Survivors throughout the game regularly wear full-face gas masks, and this is what you would need as well. Anytime we’re talking about an infectious agent, we need to protect all mucosal membranes – including the eyes. The world of The Last of Us would call for something such as the MIRA Safety CM-6M.

(Image courtesy of  Blue Line Syndicate Group)

This full-face gas mask tightly seals to the face and is commonly used by military and governmental CBRN units throughout the world for the most dangerous of chemical and biological agents. A global mushroom pandemic would most certainly qualify.

It’s not just having the appropriate gas mask, however. You would also have to have the appropriate type of filter. If we’re looking across the board of the mushroom kingdom, spores have an average size of 2-4 micrometers, with some species even dropping down to the 0.3-micrometer level.

Thankfully, MIRA Safety has gas mask filters that can stop that. Our NBC-77 filter is our “stop it all” filter, so it could most certainly protect your lungs from Cordyceps spores. However, our ParticleMax P3 Virus Filters could do the same and would prove to be a very economical means of getting your whole family squared away to survive The Last of Us. (We do offer children’s gas masks as well, which will help to keep them protected)

(Image courtesy of  Blue Line Syndicate Group)

One of the best upgrades we would recommend to make for your gas masks is the addition of a Powered Air Purifying Respirator or PAPR. You never know for how long you’re going to have to wear that gas mask and if you’re going to have to spend a good deal of time running away from a mushroom-infected runner or a stalker. You would already have respiratory protection from your gas mask and appropriate filter, but you could make the breathing process for long periods of time much easier and more comfortable through the use of a PAPR system.

Our MB-90 Powered Air Purifying Respirator (PAPR) was engineered based on a design that the Israeli Defense Forces use. It will help to provide a constant source of clean, ready-to-breathe air right inside your gas mask at all times so you don’t have to worry about physically sucking that clean air through your filter. This results in less work having to be performed by the respiratory muscles, meaning you can instead focus on using that energy to run away from mushroom people.

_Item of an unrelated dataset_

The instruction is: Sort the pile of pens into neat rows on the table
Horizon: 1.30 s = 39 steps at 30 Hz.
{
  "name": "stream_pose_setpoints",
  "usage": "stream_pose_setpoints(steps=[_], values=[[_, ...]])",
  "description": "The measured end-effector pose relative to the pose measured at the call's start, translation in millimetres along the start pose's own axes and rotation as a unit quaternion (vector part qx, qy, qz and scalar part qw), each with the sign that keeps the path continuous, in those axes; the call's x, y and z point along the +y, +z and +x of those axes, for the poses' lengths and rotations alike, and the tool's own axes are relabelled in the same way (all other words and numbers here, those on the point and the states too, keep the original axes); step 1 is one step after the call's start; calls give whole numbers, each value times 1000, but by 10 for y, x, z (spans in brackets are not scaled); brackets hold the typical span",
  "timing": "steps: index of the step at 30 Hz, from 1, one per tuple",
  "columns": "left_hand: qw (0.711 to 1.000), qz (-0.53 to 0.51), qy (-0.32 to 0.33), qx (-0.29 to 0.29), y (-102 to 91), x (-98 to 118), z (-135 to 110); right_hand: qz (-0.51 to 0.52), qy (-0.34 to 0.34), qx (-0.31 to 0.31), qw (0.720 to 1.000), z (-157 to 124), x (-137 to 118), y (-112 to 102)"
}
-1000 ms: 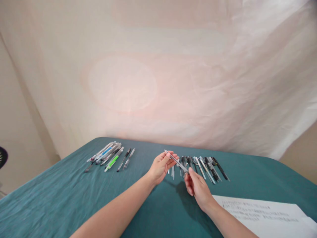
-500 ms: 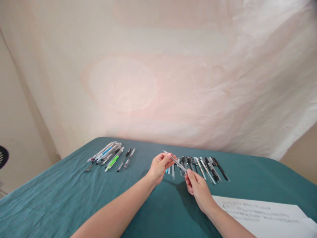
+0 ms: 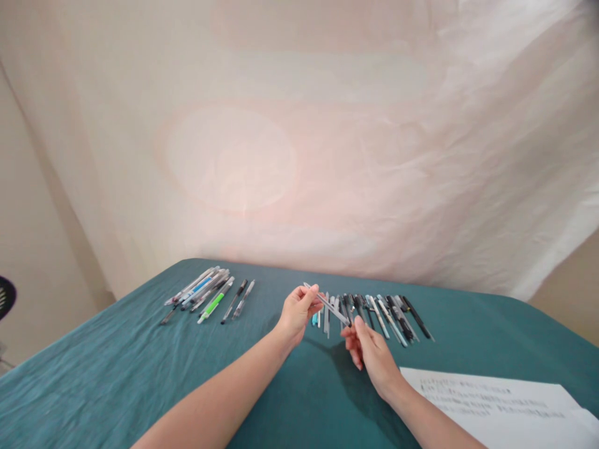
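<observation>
Above the tablecloth, a slim pen with a clear greyish barrel (image 3: 333,311) slants down from left to right between my hands. My left hand (image 3: 294,317) pinches its upper part between thumb and fingers. At the lower end, the thumb and fingertips of my right hand (image 3: 372,354) close around the pen's tip, which they partly hide. Just behind my hands lies a row of pens (image 3: 381,317), mostly black, grey and pale blue. My left hand covers part of the space beside the row's left end.
A pile of pens (image 3: 201,290) lies at the left back of the green-clothed table (image 3: 116,368), with a green pen (image 3: 215,307) and two more pens beside it. A sheet of paper with blurred writing (image 3: 496,402) rests at the front right. Pale cloth (image 3: 299,156) hangs behind.
The pen and my left hand have shifted slightly left. My right hand's fingers have loosened and spread a little at the pen's lower end.
</observation>
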<state>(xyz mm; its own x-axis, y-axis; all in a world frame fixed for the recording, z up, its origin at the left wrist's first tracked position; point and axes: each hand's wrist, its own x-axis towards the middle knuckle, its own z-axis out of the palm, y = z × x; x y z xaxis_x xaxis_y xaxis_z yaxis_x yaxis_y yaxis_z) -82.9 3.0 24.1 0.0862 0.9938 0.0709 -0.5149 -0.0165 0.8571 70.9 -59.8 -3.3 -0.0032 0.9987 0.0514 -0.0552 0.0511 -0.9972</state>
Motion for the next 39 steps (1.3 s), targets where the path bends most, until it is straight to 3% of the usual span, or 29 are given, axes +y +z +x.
stream_pose_setpoints(steps=[16,21,27,33,39], values=[[1000,3,0,6,0,26,2,-42,-11,-63,997,-35,-63,25],[1000,0,2,7,-16,19,11,-74,-41,-48,995,-48,-92,19],[1000,0,3,11,-15,17,12,-38,-4,-56,998,-30,-66,21],[1000,4,1,14,-13,27,8,-90,-36,-50,994,-30,-59,8],[1000,-2,4,13,-11,22,11,-68,-12,-65,995,-19,-43,13]])
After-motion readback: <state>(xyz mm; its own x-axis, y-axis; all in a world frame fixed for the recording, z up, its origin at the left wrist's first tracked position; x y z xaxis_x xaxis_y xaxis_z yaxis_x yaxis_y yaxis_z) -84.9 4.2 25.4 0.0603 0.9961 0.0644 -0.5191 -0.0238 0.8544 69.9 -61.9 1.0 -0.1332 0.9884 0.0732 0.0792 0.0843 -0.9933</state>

(Image courtesy of The MIRA Safety PAPR)

Protective Suits

One of the real-life problems that survivors of The Last of Us would have would be the presence of spores in their clothing. Even if they did walk through a spore-contaminated area with a gas mask, if they still wore their normal clothes (as they do in the video game) and continued about their regular life afterward without changing them, there is a very good chance that they could be infected by spores that had nestled in the fabric of their clothing only to be “poofed” out into their face later when they sat in a chair, moved their arms over their heads, etc.

Mushroom hunters commonly carry their foraged finds in wicker baskets with this express purpose in mind – spreading spores throughout the forest. Spores can easily find their way into clothing and, in the case of some fungi, even colonize them.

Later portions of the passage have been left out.